EXERCISE PROMPT: Find the line with "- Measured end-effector" and the line with "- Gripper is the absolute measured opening" in the entries below; output exactly those two lines, every line between them, and no others.

EXTRACTED RECORDS:
::::::
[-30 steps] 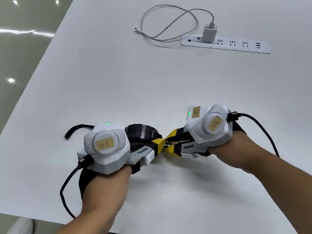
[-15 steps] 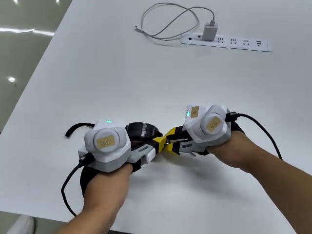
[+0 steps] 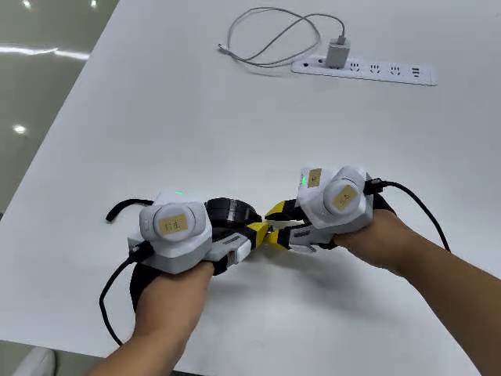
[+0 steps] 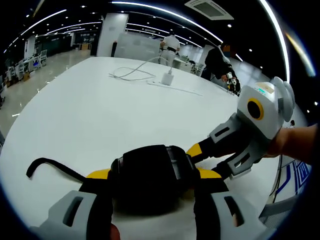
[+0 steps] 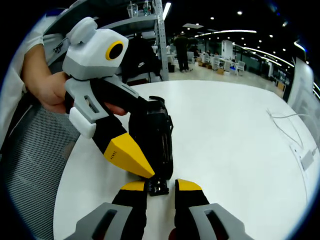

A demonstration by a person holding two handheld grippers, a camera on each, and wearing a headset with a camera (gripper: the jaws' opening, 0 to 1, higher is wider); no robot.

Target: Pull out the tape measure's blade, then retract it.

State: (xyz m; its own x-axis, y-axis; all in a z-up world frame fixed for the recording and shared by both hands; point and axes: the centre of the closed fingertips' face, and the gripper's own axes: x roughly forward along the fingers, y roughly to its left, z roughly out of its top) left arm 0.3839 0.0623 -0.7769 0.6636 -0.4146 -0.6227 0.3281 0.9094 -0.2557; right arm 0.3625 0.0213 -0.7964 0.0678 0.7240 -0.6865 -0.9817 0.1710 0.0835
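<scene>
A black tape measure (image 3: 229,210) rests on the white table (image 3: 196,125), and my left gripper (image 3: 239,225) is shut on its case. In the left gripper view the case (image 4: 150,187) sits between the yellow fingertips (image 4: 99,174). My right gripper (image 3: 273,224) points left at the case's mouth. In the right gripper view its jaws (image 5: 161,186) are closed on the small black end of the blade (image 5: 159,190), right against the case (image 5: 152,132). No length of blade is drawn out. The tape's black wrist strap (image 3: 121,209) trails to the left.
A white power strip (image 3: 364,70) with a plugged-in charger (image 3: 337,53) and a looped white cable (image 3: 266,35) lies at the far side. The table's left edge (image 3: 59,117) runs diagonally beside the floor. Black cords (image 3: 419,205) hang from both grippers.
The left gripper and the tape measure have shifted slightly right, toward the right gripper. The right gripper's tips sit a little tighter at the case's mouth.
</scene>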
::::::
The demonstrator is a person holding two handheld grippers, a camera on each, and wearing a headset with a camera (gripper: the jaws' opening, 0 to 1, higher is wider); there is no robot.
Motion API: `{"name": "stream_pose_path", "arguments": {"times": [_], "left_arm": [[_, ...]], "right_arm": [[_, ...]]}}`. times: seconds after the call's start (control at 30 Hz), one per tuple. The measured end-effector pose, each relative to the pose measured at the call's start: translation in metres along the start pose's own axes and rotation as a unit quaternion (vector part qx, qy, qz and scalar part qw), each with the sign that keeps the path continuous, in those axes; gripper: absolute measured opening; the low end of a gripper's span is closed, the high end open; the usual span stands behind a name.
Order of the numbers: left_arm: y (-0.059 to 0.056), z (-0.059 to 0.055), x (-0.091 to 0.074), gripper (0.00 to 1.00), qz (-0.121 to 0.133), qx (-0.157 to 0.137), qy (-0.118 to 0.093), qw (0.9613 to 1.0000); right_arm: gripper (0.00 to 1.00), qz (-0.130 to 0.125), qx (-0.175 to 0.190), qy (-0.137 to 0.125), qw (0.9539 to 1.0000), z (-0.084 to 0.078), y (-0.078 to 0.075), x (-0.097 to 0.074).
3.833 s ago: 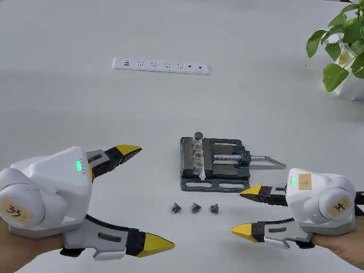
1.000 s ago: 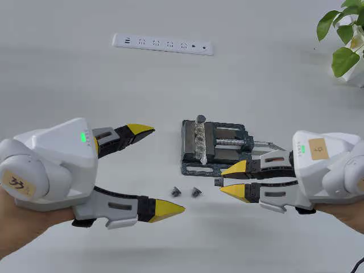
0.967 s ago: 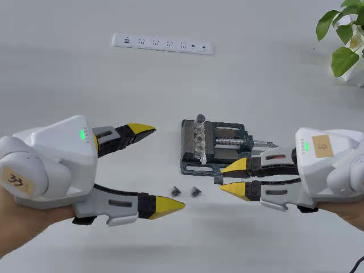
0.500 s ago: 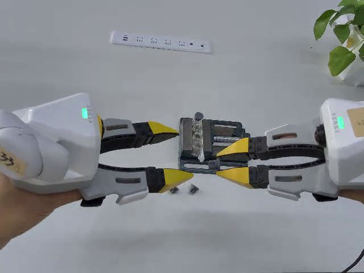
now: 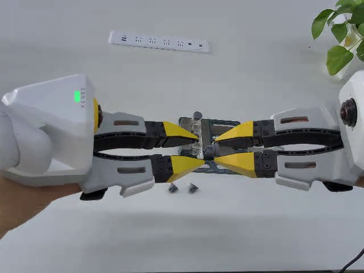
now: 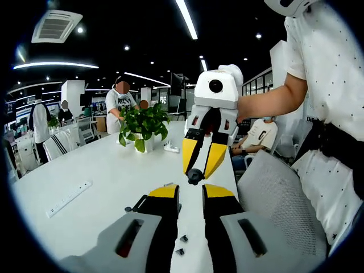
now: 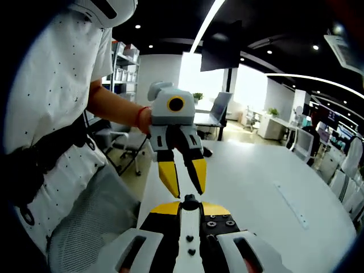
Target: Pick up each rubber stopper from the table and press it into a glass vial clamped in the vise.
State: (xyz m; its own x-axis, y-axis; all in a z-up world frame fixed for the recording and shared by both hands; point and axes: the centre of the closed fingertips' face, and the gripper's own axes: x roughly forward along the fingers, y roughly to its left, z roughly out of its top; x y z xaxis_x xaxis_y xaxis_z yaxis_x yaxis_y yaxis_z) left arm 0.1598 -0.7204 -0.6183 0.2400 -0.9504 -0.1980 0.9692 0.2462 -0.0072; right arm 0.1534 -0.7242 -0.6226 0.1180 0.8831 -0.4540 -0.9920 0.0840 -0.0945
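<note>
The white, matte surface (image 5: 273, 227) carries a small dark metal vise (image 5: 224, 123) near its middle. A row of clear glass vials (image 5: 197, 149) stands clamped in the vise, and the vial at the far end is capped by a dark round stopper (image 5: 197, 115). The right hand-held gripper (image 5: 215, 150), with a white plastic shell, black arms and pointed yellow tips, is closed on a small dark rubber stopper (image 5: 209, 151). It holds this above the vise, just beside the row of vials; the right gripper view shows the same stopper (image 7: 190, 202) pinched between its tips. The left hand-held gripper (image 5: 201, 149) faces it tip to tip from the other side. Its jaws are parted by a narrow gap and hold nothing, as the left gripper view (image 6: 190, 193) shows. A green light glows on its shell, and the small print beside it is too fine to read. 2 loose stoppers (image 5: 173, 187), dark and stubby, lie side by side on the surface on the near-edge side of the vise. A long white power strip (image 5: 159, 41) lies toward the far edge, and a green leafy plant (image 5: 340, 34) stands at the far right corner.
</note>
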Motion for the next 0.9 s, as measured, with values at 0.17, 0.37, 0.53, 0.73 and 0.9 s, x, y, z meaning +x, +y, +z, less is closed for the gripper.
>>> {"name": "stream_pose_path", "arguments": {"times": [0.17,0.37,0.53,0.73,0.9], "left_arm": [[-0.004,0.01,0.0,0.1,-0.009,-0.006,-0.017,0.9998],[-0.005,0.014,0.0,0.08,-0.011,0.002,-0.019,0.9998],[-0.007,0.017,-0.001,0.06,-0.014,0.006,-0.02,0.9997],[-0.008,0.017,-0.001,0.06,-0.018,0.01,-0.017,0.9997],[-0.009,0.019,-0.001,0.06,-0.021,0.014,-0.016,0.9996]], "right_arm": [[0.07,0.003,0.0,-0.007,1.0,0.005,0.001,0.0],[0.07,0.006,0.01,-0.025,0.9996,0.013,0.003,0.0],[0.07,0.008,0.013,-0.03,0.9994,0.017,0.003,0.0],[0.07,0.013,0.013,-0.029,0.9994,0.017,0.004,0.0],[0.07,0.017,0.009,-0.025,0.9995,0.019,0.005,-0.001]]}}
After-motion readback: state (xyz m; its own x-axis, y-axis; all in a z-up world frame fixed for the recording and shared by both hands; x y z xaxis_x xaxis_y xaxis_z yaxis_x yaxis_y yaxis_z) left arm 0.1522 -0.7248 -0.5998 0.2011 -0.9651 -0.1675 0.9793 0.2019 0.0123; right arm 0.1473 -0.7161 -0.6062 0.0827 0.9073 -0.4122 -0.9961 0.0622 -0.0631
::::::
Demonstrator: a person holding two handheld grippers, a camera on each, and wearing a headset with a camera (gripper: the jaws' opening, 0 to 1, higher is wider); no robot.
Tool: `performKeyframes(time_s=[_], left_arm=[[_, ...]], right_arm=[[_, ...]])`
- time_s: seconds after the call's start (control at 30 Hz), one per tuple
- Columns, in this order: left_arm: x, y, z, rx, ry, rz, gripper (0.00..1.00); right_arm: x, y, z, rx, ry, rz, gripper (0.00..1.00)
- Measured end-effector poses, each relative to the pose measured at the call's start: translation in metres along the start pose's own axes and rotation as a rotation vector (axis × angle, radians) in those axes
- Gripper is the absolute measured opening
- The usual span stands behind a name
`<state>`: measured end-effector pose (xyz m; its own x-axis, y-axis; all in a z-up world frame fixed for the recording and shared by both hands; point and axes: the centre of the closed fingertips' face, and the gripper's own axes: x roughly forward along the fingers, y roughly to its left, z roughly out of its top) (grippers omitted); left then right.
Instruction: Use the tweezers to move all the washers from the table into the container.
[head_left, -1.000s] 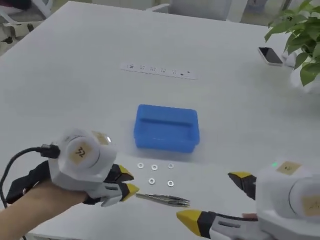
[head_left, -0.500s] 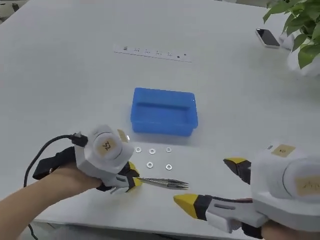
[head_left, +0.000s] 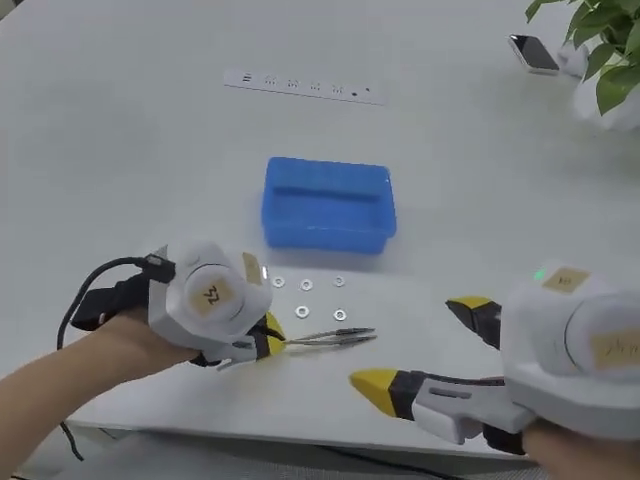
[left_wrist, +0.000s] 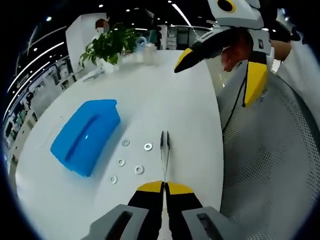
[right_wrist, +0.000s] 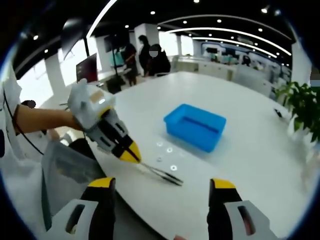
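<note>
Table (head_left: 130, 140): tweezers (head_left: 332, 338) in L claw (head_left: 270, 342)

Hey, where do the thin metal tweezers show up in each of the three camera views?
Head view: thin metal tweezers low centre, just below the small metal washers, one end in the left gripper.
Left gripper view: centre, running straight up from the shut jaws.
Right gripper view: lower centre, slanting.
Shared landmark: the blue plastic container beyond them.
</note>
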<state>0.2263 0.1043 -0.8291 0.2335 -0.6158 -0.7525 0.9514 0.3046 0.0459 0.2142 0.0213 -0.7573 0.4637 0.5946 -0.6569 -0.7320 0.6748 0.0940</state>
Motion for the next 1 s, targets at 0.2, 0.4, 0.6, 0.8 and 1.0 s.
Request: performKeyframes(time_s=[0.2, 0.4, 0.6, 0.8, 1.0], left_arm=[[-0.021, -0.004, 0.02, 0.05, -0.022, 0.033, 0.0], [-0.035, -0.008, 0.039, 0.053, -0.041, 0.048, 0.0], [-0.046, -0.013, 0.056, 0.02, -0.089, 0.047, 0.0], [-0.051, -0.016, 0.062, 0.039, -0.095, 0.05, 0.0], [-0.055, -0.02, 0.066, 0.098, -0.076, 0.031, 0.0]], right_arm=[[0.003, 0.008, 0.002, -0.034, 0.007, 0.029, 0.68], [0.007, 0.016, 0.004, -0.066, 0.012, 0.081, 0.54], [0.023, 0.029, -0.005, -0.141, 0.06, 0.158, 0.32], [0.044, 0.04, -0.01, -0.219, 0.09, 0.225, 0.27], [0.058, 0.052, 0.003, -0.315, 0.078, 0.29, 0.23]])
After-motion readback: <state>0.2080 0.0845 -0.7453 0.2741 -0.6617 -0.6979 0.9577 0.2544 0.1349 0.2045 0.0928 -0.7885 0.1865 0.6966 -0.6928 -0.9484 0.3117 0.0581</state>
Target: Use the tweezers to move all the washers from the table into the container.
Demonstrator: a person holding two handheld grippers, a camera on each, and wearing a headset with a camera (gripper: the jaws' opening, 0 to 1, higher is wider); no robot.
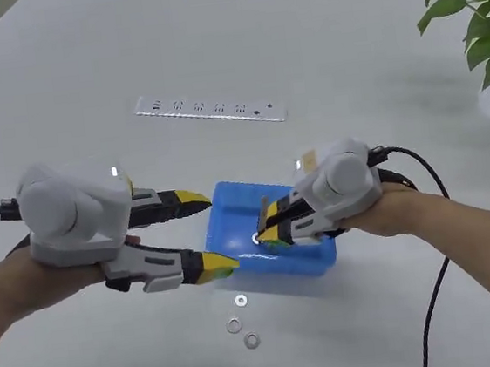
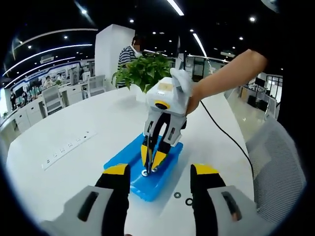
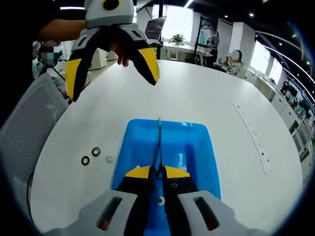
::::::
WRITTEN REPLY:
- Measured end-effector poses, each relative to the pose measured at the call's start: translation in metres along the start pose's own axes and rotation as a rotation vector (axis × angle, radians) in those axes
- Gripper is the absolute measured opening

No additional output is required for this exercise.